↓

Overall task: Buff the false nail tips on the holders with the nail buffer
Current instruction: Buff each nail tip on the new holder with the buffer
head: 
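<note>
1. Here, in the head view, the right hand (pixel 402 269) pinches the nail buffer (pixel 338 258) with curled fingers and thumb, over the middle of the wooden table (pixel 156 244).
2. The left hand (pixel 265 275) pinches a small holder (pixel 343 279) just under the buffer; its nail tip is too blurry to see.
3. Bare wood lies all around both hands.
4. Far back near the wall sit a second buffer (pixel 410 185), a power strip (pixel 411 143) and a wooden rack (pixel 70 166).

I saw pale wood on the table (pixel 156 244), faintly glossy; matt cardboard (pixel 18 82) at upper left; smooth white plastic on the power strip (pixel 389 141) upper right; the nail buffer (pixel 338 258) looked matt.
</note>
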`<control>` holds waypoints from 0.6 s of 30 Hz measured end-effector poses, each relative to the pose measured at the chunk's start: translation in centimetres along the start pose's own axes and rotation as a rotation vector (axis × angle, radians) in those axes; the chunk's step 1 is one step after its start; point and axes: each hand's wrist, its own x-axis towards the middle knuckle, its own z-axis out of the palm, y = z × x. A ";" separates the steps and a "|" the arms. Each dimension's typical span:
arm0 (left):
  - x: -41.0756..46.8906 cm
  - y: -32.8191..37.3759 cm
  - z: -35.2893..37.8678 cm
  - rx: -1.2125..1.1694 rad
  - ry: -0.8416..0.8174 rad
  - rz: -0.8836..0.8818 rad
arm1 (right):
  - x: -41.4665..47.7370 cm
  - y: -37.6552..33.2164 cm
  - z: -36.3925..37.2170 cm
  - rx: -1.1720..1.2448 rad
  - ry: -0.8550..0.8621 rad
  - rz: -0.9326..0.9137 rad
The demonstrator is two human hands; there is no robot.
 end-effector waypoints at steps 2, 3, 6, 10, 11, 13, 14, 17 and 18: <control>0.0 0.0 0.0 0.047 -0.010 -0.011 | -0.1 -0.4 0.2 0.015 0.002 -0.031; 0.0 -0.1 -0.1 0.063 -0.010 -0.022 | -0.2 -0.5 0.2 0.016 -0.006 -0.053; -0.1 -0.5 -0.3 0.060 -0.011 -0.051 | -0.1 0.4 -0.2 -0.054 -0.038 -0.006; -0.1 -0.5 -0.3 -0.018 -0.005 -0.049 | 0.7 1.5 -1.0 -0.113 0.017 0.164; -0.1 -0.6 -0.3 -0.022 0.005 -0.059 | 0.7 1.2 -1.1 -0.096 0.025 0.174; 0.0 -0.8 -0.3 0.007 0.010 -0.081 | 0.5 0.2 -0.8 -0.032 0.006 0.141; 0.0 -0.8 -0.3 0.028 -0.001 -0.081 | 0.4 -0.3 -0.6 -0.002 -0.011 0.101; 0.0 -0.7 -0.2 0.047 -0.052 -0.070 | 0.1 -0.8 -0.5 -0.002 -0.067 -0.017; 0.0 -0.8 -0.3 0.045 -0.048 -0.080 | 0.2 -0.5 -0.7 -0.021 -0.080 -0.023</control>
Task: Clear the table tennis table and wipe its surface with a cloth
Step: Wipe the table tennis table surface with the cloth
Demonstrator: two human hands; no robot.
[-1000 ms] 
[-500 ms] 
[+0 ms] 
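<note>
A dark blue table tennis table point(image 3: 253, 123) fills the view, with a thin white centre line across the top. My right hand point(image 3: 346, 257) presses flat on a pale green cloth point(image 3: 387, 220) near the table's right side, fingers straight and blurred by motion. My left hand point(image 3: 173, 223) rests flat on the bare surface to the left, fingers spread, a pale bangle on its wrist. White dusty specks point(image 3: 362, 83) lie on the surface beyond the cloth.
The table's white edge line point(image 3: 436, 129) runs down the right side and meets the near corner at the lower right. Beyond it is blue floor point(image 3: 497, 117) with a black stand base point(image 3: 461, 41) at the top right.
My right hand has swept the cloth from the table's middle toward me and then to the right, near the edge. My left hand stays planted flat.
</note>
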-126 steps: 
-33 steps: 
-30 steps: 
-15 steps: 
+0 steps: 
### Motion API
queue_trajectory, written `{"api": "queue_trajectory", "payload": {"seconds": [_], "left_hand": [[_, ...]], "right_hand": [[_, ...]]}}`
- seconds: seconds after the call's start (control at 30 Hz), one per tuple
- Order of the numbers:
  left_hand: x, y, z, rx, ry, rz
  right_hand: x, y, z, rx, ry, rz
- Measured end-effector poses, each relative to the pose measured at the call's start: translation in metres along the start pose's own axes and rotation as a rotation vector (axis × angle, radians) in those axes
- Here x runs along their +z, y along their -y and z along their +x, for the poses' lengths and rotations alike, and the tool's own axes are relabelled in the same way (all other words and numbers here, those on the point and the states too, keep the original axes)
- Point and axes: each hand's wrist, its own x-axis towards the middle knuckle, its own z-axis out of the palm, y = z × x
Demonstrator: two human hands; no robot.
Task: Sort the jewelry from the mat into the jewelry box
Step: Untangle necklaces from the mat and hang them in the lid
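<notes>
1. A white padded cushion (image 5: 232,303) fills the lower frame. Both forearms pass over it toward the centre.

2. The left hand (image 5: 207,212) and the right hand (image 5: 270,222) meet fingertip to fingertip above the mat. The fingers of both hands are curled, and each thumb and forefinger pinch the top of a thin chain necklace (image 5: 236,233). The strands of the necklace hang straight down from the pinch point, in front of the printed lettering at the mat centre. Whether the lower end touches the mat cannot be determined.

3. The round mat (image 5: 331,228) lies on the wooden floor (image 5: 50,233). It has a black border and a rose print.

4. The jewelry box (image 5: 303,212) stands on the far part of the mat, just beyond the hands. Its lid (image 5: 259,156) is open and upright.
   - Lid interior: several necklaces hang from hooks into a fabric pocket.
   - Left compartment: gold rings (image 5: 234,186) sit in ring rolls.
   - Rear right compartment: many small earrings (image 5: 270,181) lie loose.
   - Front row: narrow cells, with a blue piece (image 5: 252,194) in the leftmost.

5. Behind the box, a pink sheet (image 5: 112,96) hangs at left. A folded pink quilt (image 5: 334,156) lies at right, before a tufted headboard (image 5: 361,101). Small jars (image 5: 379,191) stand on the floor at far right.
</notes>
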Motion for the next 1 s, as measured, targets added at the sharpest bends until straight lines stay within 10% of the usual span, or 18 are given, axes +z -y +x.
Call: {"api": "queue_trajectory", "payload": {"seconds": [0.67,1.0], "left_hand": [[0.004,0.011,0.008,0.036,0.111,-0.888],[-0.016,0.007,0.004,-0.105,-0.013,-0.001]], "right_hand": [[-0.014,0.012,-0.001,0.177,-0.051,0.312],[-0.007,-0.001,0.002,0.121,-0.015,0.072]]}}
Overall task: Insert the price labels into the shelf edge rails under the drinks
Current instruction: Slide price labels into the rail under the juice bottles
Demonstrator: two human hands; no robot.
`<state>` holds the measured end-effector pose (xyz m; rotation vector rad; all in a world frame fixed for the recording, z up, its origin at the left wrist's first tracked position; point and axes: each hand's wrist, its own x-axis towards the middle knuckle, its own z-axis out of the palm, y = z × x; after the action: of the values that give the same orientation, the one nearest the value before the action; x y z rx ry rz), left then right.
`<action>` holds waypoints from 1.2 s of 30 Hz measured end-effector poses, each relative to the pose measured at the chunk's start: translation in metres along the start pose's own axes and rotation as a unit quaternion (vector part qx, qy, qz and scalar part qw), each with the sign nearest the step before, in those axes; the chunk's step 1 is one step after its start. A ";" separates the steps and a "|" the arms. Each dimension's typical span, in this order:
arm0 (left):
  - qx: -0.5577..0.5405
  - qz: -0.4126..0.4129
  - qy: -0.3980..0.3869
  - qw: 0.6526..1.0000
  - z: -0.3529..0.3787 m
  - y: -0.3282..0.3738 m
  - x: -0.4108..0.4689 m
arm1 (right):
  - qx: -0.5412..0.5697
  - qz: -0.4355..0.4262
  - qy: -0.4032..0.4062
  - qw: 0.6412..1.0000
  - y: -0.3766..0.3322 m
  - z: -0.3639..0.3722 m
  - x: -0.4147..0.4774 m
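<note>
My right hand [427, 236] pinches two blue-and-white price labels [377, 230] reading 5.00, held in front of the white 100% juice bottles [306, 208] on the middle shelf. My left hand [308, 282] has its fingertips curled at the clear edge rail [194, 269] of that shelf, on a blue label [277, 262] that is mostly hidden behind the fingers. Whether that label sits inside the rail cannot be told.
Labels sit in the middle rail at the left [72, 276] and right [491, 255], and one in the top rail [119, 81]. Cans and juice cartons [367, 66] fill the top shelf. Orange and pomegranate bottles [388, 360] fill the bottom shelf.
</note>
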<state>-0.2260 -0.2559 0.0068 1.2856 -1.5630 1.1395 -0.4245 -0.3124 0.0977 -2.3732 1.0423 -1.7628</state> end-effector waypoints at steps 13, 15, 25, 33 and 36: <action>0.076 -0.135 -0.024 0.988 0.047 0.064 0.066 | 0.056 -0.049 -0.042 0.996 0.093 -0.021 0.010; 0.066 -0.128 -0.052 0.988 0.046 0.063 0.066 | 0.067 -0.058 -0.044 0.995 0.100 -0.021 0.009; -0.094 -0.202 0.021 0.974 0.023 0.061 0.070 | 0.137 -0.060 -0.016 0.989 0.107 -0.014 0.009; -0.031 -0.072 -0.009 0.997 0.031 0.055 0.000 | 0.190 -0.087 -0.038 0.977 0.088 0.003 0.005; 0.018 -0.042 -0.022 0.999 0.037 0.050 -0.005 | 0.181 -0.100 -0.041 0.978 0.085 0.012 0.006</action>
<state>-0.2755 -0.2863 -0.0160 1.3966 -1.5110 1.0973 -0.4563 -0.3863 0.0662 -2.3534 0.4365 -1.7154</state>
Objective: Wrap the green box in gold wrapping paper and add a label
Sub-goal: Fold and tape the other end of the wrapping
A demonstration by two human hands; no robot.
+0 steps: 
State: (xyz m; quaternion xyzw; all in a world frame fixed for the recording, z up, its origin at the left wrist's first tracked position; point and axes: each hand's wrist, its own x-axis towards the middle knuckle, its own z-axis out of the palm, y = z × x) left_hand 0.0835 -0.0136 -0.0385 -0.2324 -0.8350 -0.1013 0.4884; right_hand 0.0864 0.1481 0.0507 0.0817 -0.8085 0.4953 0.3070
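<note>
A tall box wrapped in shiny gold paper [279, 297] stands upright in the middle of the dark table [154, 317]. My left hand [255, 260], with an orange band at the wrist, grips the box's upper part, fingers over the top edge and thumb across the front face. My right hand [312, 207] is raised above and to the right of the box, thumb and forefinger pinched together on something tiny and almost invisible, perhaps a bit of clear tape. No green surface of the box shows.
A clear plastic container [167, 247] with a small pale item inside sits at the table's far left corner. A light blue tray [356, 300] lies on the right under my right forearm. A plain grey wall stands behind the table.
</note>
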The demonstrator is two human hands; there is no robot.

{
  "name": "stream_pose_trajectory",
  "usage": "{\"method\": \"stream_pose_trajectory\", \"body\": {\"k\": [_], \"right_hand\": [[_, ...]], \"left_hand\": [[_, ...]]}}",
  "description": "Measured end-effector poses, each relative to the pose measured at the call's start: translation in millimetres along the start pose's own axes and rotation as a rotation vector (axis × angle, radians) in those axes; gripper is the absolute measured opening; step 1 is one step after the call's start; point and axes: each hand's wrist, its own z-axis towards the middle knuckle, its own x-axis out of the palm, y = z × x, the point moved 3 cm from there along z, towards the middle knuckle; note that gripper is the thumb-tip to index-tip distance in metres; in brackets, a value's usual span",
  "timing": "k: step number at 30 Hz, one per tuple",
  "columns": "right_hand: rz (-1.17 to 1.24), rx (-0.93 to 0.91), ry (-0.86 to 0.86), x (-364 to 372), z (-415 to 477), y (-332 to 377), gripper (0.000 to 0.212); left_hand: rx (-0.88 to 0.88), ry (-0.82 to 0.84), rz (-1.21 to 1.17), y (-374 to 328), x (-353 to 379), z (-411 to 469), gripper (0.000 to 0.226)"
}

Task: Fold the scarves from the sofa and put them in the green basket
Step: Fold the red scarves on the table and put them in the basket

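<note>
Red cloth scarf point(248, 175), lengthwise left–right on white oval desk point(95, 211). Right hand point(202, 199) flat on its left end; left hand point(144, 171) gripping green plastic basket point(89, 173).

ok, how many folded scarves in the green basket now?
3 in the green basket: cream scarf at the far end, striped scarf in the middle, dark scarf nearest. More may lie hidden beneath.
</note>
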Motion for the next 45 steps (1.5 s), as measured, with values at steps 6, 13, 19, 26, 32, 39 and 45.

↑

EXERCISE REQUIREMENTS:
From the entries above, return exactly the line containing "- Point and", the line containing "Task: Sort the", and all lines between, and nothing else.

YOUR RESPONSE:
- Point and axes: each hand's wrist, its own x-axis towards the middle knuckle, its own z-axis out of the palm, y = z × x
Demonstrator: two human hands; no robot.
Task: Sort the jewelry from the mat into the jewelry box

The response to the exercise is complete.